____ Recorded data

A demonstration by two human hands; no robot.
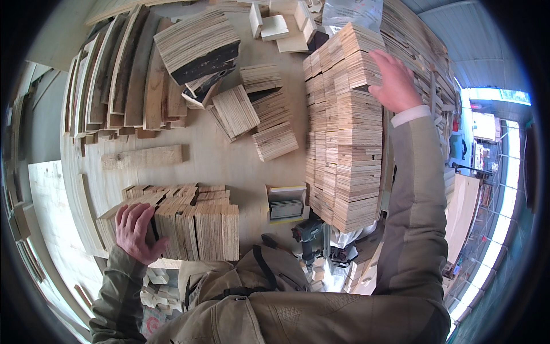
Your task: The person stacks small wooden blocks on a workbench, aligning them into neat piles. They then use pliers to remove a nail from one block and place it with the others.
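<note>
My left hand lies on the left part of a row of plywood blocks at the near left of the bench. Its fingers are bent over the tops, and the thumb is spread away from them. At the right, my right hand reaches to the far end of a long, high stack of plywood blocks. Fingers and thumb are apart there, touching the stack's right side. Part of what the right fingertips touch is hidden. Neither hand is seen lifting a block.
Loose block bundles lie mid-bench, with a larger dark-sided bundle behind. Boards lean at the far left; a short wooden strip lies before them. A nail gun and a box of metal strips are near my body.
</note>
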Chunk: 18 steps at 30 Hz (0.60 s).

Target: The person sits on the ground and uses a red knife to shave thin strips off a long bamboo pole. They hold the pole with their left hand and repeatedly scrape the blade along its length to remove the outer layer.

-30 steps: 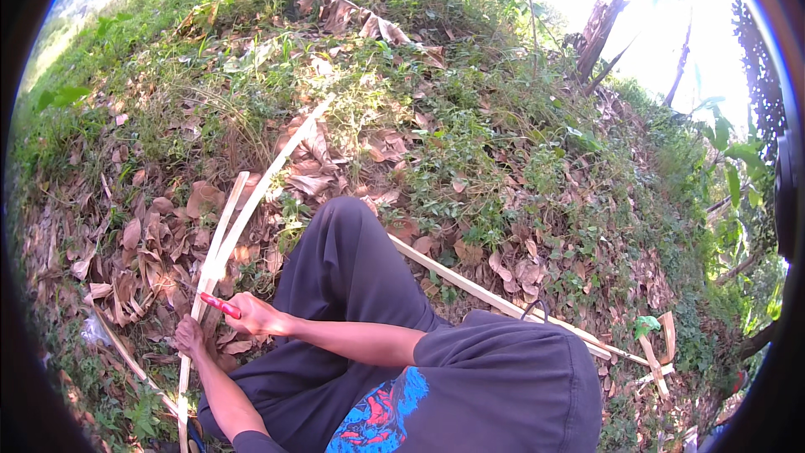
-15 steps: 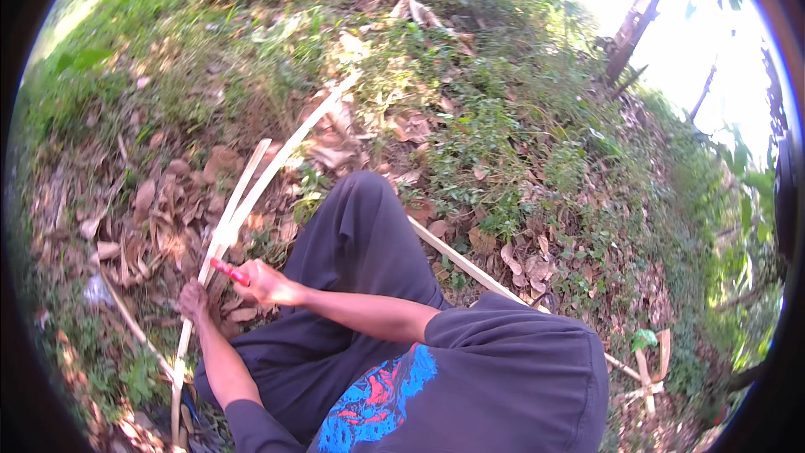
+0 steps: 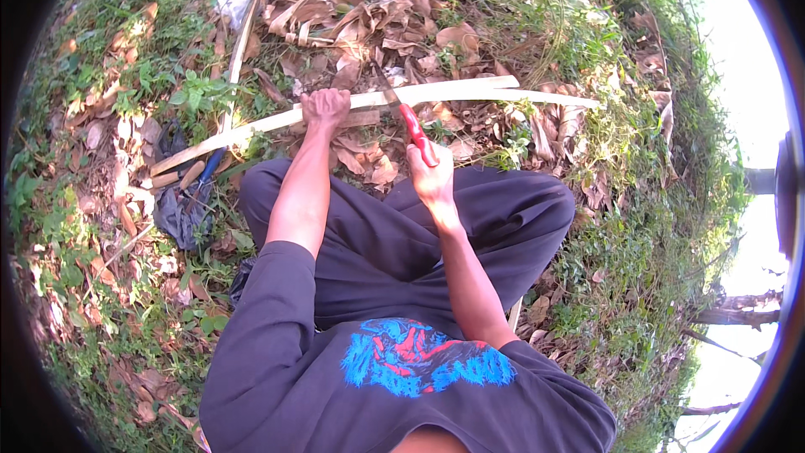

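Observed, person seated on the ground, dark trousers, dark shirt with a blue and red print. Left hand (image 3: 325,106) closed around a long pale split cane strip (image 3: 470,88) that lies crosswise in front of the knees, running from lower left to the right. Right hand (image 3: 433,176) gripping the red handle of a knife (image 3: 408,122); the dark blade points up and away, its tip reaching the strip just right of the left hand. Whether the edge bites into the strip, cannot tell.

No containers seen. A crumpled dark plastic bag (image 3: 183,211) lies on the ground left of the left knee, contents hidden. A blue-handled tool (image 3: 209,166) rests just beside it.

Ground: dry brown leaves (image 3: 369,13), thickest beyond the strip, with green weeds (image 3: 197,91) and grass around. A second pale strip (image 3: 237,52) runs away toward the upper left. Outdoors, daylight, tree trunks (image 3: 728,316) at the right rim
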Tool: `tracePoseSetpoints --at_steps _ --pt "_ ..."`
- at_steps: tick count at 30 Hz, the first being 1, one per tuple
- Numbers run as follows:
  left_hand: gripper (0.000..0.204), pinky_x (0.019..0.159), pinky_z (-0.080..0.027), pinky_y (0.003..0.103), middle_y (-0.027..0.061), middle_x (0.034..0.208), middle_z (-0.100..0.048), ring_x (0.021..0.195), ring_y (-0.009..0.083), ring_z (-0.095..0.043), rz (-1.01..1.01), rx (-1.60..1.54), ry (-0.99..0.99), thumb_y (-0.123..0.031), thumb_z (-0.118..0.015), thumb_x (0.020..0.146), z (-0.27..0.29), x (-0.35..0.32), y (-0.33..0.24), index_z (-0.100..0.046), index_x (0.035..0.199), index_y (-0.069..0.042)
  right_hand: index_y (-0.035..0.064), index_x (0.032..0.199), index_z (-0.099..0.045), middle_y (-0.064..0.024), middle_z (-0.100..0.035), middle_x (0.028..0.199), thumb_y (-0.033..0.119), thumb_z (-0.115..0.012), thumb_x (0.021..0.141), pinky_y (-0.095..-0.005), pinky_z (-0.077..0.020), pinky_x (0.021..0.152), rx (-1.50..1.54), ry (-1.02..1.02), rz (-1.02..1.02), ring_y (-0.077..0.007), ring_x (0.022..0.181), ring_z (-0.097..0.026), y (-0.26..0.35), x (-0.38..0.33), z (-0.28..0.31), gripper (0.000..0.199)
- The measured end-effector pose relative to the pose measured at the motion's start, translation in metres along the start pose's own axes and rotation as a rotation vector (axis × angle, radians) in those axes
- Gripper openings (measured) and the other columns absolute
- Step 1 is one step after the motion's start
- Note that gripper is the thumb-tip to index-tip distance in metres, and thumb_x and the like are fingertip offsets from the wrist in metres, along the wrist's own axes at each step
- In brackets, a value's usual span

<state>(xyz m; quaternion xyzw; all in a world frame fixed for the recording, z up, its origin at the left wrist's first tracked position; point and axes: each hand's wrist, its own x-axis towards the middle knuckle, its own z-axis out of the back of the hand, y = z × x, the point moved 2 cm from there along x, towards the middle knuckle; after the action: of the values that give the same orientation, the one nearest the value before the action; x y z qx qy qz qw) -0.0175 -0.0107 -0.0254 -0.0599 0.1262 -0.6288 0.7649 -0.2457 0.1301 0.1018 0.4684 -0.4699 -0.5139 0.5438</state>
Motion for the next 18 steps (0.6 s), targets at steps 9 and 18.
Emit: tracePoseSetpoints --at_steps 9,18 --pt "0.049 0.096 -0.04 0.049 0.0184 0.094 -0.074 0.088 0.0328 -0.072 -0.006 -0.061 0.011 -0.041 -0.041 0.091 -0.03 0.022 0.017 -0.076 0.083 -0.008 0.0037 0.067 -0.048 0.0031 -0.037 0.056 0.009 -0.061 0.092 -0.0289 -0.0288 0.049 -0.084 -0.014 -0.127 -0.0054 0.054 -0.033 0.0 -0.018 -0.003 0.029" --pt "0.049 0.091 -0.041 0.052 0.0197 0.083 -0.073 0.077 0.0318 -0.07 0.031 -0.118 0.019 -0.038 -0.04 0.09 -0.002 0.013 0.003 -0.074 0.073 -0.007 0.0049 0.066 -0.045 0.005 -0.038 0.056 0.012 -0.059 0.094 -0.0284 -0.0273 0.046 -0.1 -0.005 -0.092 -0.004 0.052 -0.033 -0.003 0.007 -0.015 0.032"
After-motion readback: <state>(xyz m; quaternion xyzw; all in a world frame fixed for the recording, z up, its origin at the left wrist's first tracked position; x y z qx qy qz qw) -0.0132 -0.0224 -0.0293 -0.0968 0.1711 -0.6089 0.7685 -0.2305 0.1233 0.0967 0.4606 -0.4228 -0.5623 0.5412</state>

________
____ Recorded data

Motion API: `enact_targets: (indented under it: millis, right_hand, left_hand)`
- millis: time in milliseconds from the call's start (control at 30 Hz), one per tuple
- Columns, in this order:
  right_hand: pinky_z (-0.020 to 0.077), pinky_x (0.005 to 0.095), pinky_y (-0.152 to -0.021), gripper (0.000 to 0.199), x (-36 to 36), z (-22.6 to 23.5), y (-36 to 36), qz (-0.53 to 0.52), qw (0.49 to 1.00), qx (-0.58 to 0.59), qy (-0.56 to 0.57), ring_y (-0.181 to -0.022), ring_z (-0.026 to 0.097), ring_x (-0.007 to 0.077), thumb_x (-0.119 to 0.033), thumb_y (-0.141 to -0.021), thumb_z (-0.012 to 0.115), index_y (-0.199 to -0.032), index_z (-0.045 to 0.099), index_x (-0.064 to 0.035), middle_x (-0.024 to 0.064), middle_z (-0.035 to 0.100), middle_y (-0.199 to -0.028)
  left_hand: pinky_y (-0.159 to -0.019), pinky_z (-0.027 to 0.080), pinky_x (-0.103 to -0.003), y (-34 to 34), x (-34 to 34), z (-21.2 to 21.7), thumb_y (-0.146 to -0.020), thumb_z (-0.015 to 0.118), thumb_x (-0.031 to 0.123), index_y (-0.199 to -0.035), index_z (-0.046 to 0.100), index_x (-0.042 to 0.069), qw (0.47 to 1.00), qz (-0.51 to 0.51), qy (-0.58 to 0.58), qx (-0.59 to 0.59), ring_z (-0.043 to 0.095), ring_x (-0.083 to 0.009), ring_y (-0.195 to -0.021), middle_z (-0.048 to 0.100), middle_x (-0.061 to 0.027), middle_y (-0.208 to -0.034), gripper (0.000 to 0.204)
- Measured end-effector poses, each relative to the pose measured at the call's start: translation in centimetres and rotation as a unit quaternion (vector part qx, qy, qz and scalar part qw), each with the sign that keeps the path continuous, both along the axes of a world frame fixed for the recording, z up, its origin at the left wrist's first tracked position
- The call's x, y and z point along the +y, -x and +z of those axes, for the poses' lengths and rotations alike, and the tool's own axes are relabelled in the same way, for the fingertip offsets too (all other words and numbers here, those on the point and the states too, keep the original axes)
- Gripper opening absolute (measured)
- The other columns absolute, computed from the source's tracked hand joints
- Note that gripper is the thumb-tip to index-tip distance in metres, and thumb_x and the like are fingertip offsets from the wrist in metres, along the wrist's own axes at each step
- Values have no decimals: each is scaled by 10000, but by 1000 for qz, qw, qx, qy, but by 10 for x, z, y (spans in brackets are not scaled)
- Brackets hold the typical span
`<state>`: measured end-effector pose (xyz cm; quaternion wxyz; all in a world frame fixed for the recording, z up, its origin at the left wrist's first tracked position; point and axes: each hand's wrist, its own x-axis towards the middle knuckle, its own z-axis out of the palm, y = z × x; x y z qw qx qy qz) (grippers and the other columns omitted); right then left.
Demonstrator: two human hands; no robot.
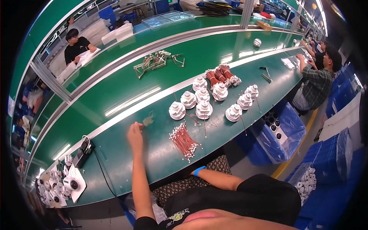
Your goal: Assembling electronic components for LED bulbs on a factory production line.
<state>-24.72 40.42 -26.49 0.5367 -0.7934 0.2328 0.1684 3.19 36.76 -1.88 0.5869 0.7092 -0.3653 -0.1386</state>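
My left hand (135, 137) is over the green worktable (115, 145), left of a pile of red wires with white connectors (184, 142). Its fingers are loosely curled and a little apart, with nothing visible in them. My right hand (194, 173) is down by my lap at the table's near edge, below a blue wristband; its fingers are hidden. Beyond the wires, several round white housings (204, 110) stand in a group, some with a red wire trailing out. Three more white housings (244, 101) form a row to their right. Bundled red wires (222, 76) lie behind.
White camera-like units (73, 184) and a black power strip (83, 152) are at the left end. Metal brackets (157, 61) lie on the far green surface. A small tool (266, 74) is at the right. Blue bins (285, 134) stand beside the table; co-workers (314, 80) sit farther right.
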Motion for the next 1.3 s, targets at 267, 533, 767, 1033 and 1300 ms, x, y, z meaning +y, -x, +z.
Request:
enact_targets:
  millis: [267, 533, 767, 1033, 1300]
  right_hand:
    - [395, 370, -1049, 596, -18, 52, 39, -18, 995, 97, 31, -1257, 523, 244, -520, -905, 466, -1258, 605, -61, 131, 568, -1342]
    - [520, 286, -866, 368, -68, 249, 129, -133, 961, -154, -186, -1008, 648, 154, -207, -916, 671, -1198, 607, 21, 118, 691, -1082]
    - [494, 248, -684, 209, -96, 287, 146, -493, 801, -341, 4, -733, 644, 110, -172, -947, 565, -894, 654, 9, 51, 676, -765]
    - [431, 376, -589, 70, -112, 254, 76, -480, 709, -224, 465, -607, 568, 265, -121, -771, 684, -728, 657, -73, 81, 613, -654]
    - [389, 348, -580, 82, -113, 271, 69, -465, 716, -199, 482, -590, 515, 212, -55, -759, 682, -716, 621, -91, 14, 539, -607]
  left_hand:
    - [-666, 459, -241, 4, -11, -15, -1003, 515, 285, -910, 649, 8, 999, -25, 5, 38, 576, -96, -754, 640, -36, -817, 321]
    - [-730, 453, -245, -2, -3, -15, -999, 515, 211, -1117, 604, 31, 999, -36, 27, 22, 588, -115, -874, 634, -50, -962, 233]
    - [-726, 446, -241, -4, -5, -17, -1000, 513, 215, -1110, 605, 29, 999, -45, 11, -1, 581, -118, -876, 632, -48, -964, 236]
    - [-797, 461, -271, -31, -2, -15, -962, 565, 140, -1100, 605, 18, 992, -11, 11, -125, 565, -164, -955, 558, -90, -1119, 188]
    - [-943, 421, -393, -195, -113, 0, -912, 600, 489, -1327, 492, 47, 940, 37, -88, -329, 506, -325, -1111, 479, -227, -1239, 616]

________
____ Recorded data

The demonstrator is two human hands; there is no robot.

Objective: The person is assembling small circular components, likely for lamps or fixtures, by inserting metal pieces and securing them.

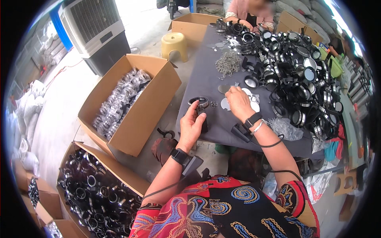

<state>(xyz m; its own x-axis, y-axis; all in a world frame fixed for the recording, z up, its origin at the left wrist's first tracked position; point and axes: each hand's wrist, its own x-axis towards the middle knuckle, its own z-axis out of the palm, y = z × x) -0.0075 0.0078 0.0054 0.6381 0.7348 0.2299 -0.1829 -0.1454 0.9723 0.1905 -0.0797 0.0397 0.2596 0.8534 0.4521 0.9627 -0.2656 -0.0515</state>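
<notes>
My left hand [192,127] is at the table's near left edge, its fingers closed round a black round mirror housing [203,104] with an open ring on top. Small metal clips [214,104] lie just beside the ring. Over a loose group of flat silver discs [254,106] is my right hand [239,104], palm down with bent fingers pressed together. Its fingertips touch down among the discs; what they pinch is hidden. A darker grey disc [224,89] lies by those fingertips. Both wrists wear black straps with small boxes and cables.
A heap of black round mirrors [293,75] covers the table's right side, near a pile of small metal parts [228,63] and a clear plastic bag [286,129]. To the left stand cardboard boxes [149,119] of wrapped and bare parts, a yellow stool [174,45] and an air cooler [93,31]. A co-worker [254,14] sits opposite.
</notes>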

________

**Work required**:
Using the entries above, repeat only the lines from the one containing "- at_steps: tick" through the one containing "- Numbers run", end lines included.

**Response to this task**:
- at_steps: tick count at 30 Hz, the first being 1, one per tuple
- Numbers run as follows:

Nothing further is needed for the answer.